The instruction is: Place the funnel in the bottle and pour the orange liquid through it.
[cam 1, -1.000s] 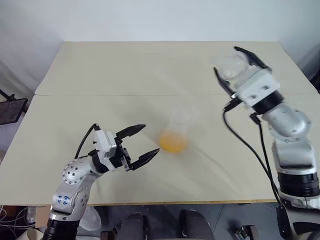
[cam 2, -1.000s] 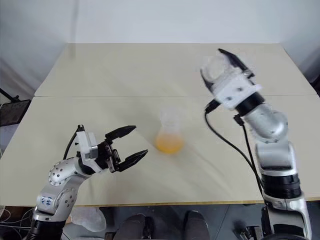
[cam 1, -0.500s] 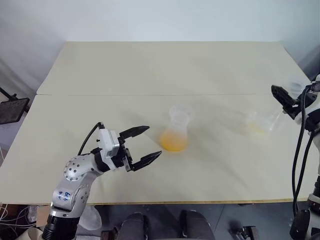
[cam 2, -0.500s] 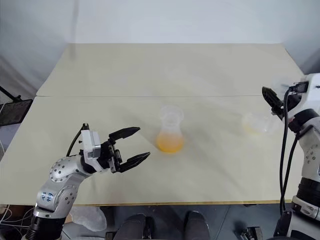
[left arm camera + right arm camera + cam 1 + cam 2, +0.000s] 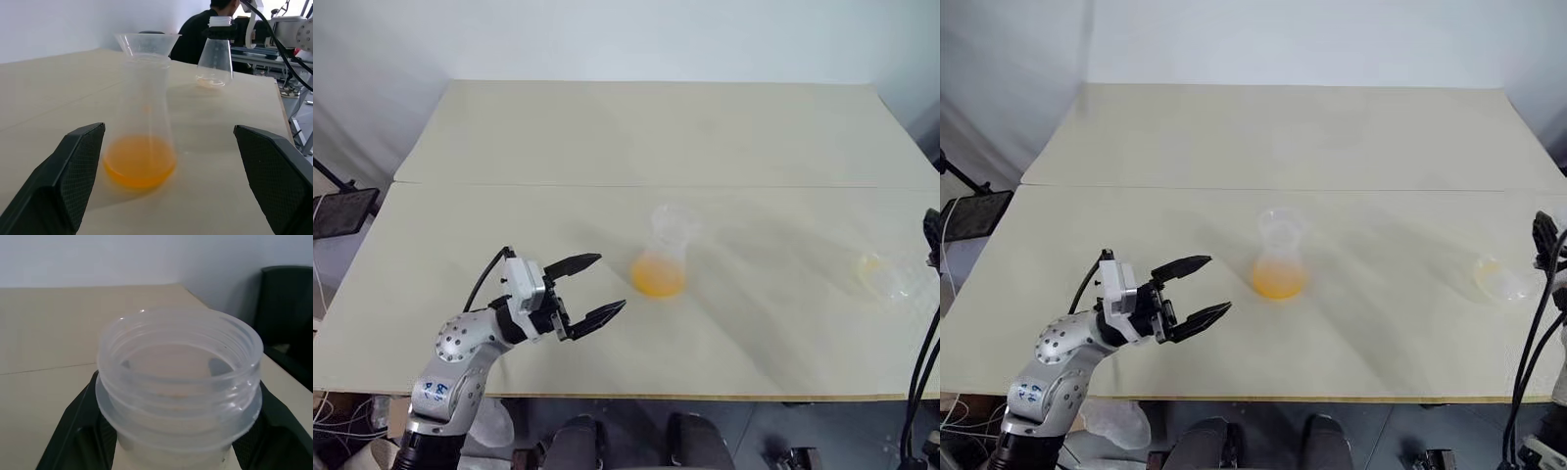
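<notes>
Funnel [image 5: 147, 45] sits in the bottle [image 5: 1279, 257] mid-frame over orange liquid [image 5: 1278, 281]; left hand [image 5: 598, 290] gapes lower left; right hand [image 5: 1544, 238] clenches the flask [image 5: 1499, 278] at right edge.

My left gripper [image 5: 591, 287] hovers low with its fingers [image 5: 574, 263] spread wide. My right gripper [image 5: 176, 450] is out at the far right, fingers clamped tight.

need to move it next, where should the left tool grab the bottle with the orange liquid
Grip the bottle around its narrow upper body, just under the funnel, coming level from the side the open left tool already faces. It stands upright, and its base is wide and full of orange liquid, so a low grip would likely slip.
</notes>
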Robot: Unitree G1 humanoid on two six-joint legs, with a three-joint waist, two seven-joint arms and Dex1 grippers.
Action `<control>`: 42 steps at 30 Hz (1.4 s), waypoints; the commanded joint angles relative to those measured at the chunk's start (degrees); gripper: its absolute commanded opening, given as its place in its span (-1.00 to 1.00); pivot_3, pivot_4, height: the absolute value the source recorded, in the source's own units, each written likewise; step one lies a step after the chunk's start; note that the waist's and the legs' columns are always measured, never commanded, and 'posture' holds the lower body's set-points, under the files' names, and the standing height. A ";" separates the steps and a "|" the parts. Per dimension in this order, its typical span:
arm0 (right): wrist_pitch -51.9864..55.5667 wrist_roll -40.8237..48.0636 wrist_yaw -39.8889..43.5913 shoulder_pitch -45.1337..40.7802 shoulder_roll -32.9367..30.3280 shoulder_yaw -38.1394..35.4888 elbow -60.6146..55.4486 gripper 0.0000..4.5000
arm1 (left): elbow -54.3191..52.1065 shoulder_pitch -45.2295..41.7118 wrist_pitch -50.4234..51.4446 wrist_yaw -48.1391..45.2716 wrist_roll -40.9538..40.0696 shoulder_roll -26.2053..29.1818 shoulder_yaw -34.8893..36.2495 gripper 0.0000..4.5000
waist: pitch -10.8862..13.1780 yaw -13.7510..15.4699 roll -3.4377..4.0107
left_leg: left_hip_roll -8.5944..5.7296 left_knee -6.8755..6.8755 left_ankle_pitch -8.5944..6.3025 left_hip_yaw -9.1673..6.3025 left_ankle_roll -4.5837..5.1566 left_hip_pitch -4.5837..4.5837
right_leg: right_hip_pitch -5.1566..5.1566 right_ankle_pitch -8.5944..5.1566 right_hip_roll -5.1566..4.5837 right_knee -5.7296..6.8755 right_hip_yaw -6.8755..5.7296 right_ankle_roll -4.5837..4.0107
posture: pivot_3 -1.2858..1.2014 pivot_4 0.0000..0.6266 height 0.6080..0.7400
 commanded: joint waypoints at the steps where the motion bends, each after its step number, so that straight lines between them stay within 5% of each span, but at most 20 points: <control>1: -3.52 0.40 -1.79 0.80 0.25 -2.90 0.94 0.10 | -1.46 -1.19 0.05 -0.45 -1.45 0.24 0.23 1.00 | -0.02 -0.01 0.04 | 0.01 0.00 0.00 0.00 0.00 0.01 | 0.00 0.00 0.01 0.01 0.01 0.00 | 0.03 -0.52 1.00; 2: -3.91 0.68 -1.85 1.19 0.59 -2.98 1.19 0.10 | -1.35 -1.49 0.19 -0.53 -1.55 0.32 0.31 1.00 | -0.03 -0.03 0.05 | 0.00 -0.01 0.00 0.01 0.00 0.01 | -0.01 0.00 0.01 0.00 0.02 0.00 | 0.03 -0.52 1.00; 8: -4.64 4.29 -2.06 3.75 2.91 -4.03 -0.86 0.99 | -1.22 -2.11 0.78 -1.08 -1.78 0.71 0.72 1.00 | -0.04 -0.02 0.07 | 0.01 -0.02 0.00 0.02 0.00 0.02 | -0.01 0.00 0.03 0.00 0.06 0.00 | 0.03 -0.52 1.00; 27: -9.49 12.82 -1.23 4.43 -0.04 -9.30 -11.98 0.99 | 1.80 -3.62 1.23 -2.51 -2.30 1.36 1.30 1.00 | -0.04 0.25 0.07 | 0.02 -0.02 0.00 0.02 0.00 0.02 | -0.01 0.00 0.03 -0.02 0.10 0.00 | 0.03 -0.52 1.00; 35: -8.36 16.19 17.04 -4.65 -12.67 4.11 -11.66 0.99 | 4.07 -5.31 0.72 -4.31 -0.44 6.29 3.40 1.00 | 0.03 -0.83 0.21 | 0.13 -0.06 0.00 0.10 0.00 0.11 | -0.03 0.00 0.11 -0.01 0.12 -0.01 | 0.03 -0.52 1.00; 42: -12.82 14.65 33.78 8.61 -8.10 17.70 -18.79 0.99 | 5.89 -0.92 -2.42 -5.92 -0.75 9.20 8.33 1.00 | 0.06 -0.08 0.02 | 0.05 -0.17 -0.01 -0.11 0.02 -0.02 | -0.03 0.00 0.02 -0.11 -0.06 0.00 | 0.03 -0.52 1.00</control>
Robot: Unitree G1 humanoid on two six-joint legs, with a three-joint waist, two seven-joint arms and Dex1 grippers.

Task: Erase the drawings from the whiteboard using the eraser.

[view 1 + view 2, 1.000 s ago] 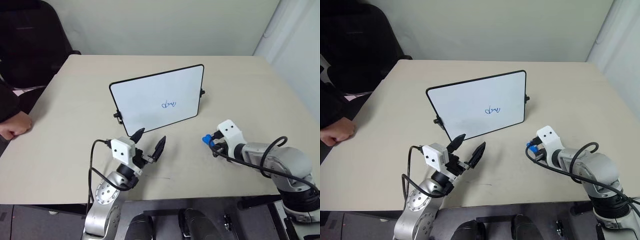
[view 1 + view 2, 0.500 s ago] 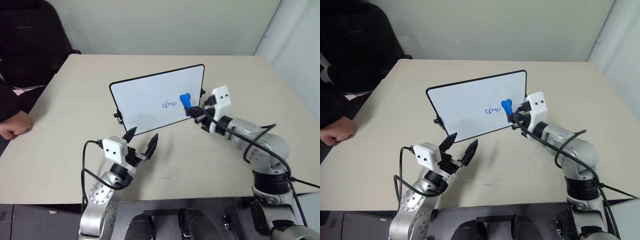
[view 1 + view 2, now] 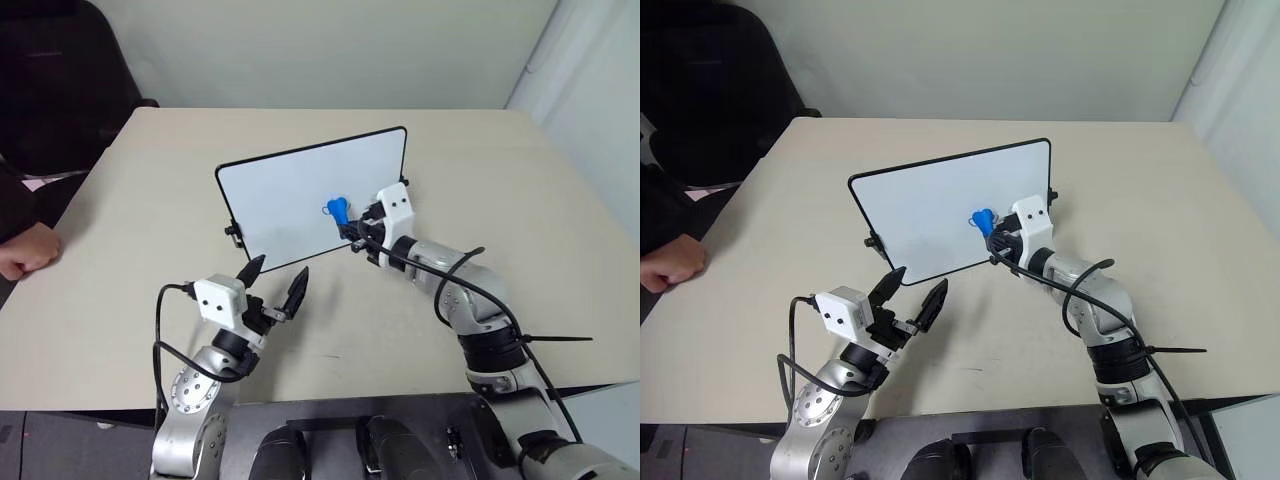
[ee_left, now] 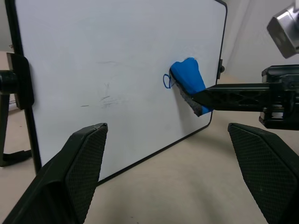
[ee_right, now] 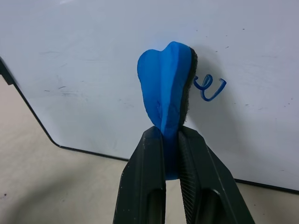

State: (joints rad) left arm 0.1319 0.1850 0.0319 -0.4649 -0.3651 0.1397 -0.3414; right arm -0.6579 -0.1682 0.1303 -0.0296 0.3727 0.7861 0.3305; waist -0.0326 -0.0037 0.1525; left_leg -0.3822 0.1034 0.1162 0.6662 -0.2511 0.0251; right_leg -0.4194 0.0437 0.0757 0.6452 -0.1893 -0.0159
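Right gripper (image 5: pixel 170 140), fingers clamped on a chunky bright blue eraser (image 5: pixel 166 95), presses it against blue scribbled drawings (image 5: pixel 209 88) on the black-framed white whiteboard (image 3: pixel 290 190); left gripper (image 3: pixel 272 285) is open, empty.

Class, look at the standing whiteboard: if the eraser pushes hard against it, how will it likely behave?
The whiteboard stands tilted on small side feet, so it could tip or slide backward. The right gripper presses the eraser near mid-height, not the top, so leverage seems moderate. Nothing braces it; the left gripper hangs open, apart.

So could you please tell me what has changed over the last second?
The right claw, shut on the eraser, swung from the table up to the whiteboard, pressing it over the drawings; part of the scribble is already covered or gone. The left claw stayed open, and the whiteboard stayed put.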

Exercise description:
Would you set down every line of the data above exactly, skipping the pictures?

Answer box:
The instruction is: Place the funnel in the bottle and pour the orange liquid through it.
[cam 1, -1.000s] 
[cam 2, -1.000s] 
[cam 1, -0.500s] 
[cam 2, -0.500s] 
[left arm camera + right arm camera + cam 1 + cam 2, +0.000s] 
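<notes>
Funnel [image 5: 147, 45] sits in the bottle [image 5: 1279, 257] mid-frame over orange liquid [image 5: 1278, 281]; left hand [image 5: 598, 290] gapes lower left; right hand [image 5: 1544, 238] clenches the flask [image 5: 1499, 278] at right edge.

My left gripper [image 5: 591, 287] hovers low with its fingers [image 5: 574, 263] spread wide. My right gripper [image 5: 176, 450] is out at the far right, fingers clamped tight.

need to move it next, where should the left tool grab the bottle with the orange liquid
Grip the bottle around its narrow upper body, just under the funnel, coming level from the side the open left tool already faces. It stands upright, and its base is wide and full of orange liquid, so a low grip would likely slip.
</notes>
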Robot: Unitree G1 humanoid on two six-joint legs, with a three-joint waist, two seven-joint arms and Dex1 grippers.
Action `<control>`: 42 steps at 30 Hz (1.4 s), waypoints; the commanded joint angles relative to those measured at the chunk's start (degrees); gripper: its absolute commanded opening, given as its place in its span (-1.00 to 1.00); pivot_3, pivot_4, height: the absolute value the source recorded, in the source's own units, each written likewise; step one lies a step after the chunk's start; note that the waist's and the legs' columns are always measured, never commanded, and 'posture' holds the lower body's set-points, under the files' names, and the standing height. A ";" separates the steps and a "|" the parts. Per dimension in this order, its typical span:
arm0 (right): wrist_pitch -51.9864..55.5667 wrist_roll -40.8237..48.0636 wrist_yaw -39.8889..43.5913 shoulder_pitch -45.1337..40.7802 shoulder_roll -32.9367..30.3280 shoulder_yaw -38.1394..35.4888 elbow -60.6146..55.4486 gripper 0.0000..4.5000
arm1 (left): elbow -54.3191..52.1065 shoulder_pitch -45.2295..41.7118 wrist_pitch -50.4234..51.4446 wrist_yaw -48.1391..45.2716 wrist_roll -40.9538..40.0696 shoulder_roll -26.2053..29.1818 shoulder_yaw -34.8893..36.2495 gripper 0.0000..4.5000
waist: pitch -10.8862..13.1780 yaw -13.7510..15.4699 roll -3.4377..4.0107
left_leg: left_hip_roll -8.5944..5.7296 left_knee -6.8755..6.8755 left_ankle_pitch -8.5944..6.3025 left_hip_yaw -9.1673..6.3025 left_ankle_roll -4.5837..5.1566 left_hip_pitch -4.5837..4.5837
right_leg: right_hip_pitch -5.1566..5.1566 right_ankle_pitch -8.5944..5.1566 right_hip_roll -5.1566..4.5837 right_knee -5.7296..6.8755 right_hip_yaw -6.8755..5.7296 right_ankle_roll -4.5837..4.0107
posture: pivot_3 -1.2858..1.2014 pivot_4 0.0000..0.6266 height 0.6080..0.7400
 commanded: joint waypoints at the steps where the motion bends, each after its step number, so that straight lines between them stay within 5% of each span, but at most 20 points: <control>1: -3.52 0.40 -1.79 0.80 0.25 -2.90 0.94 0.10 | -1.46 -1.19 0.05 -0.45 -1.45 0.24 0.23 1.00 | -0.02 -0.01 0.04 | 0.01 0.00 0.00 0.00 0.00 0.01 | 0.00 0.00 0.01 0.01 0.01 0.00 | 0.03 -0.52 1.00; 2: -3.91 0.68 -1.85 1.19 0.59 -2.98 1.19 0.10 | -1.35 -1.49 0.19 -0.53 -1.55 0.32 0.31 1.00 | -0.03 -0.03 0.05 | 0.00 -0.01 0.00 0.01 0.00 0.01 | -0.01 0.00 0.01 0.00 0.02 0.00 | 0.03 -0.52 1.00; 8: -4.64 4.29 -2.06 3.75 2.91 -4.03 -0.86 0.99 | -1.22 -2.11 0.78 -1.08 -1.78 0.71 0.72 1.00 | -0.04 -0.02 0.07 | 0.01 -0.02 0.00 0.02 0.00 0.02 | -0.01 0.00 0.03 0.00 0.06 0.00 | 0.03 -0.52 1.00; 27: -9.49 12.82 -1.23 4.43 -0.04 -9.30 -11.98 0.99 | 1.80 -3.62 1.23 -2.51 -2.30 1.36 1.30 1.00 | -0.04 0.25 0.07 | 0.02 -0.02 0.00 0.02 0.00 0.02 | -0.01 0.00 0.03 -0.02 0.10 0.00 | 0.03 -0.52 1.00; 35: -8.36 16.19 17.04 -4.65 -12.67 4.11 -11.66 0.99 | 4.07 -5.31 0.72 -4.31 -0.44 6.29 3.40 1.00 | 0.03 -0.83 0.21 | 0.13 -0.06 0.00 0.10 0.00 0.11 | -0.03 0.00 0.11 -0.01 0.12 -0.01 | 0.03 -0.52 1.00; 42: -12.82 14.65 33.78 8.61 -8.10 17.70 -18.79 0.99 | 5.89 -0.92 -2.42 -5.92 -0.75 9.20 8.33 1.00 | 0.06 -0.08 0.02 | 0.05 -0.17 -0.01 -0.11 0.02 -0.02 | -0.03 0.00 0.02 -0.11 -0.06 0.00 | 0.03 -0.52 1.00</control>
Robot: Unitree G1 humanoid on two six-joint legs, with a three-joint waist, two seven-joint arms and Dex1 grippers.

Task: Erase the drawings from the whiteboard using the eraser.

[view 1 + view 2, 1.000 s ago] 
[view 1 + view 2, 0.500 s ago] 
[view 1 + view 2, now] 
[ee_left, now] 
[ee_right, now] 

State: (joints rad) left arm 0.1319 0.1850 0.0319 -0.4649 -0.3651 0.1397 -0.3414; right arm -0.6579 -0.1682 0.1303 -0.0296 0.3727 0.7861 0.3305; waist -0.0326 -0.0037 0.1525; left_leg -0.3822 0.1034 0.1162 0.6662 -0.2511 0.0251; right_leg -0.4194 0.0437 0.0757 0.6452 -0.1893 -0.0159
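Right gripper (image 5: pixel 170 140), fingers clamped on a chunky bright blue eraser (image 5: pixel 166 95), presses it against blue scribbled drawings (image 5: pixel 209 88) on the black-framed white whiteboard (image 3: pixel 290 190); left gripper (image 3: pixel 272 285) is open, empty.

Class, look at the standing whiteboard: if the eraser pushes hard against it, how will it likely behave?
The whiteboard stands tilted on small side feet, so it could tip or slide backward. The right gripper presses the eraser near mid-height, not the top, so leverage seems moderate. Nothing braces it; the left gripper hangs open, apart.

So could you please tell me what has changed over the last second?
The right claw, shut on the eraser, swung from the table up to the whiteboard, pressing it over the drawings; part of the scribble is already covered or gone. The left claw stayed open, and the whiteboard stayed put.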

This output is complete, and the exercise is done.